About this task:
Filter by the string "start": return the lines of the material that contain it.

[Opening Information shown section]

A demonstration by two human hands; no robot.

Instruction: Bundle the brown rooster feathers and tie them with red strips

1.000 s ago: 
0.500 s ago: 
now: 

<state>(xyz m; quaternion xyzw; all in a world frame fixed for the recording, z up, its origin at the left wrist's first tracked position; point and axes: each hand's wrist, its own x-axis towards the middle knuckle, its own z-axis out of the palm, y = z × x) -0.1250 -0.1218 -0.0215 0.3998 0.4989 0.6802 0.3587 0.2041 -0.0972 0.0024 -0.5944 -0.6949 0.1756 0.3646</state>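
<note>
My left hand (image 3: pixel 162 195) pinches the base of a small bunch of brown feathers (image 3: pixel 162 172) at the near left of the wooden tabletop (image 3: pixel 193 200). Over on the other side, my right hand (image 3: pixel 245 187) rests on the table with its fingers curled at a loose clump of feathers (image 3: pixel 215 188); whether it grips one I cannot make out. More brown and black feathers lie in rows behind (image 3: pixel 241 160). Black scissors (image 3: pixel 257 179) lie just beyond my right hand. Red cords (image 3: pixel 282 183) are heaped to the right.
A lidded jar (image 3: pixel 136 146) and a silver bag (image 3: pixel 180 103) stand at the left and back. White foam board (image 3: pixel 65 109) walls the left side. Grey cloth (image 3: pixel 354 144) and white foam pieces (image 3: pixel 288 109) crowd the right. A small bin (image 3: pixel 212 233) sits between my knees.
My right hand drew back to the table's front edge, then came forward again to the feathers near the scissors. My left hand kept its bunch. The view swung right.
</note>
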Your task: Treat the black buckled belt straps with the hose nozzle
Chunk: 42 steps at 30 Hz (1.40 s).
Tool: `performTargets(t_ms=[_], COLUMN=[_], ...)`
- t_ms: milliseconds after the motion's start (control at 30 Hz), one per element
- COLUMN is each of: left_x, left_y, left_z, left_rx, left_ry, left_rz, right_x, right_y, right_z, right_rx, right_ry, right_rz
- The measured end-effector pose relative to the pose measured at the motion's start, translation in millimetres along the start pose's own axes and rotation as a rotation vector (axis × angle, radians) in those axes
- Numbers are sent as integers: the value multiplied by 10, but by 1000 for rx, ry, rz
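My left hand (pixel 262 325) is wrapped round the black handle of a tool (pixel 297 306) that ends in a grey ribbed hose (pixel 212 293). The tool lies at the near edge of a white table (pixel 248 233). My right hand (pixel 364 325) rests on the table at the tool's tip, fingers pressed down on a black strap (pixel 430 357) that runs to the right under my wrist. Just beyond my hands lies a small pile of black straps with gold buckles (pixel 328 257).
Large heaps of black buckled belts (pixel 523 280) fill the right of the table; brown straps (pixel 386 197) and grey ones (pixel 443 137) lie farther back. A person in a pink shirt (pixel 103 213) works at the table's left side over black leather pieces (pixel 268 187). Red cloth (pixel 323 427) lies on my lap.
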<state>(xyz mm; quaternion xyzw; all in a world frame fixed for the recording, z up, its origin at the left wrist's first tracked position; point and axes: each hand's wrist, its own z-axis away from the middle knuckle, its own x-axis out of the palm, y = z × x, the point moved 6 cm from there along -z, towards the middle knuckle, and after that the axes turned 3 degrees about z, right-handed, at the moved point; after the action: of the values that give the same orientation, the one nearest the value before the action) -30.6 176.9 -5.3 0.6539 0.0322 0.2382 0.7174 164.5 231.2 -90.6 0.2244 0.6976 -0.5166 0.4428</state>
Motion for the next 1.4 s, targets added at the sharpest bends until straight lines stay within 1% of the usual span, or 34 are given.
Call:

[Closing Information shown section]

Exercise answer:
- t_ms: milliseconds after the motion's start (control at 30 Hz), one per element
- The measured end-effector pose relative to the pose measured at the motion's start, translation in millimetres along the start pose's own axes and rotation as a rotation vector (axis × angle, radians) in those axes

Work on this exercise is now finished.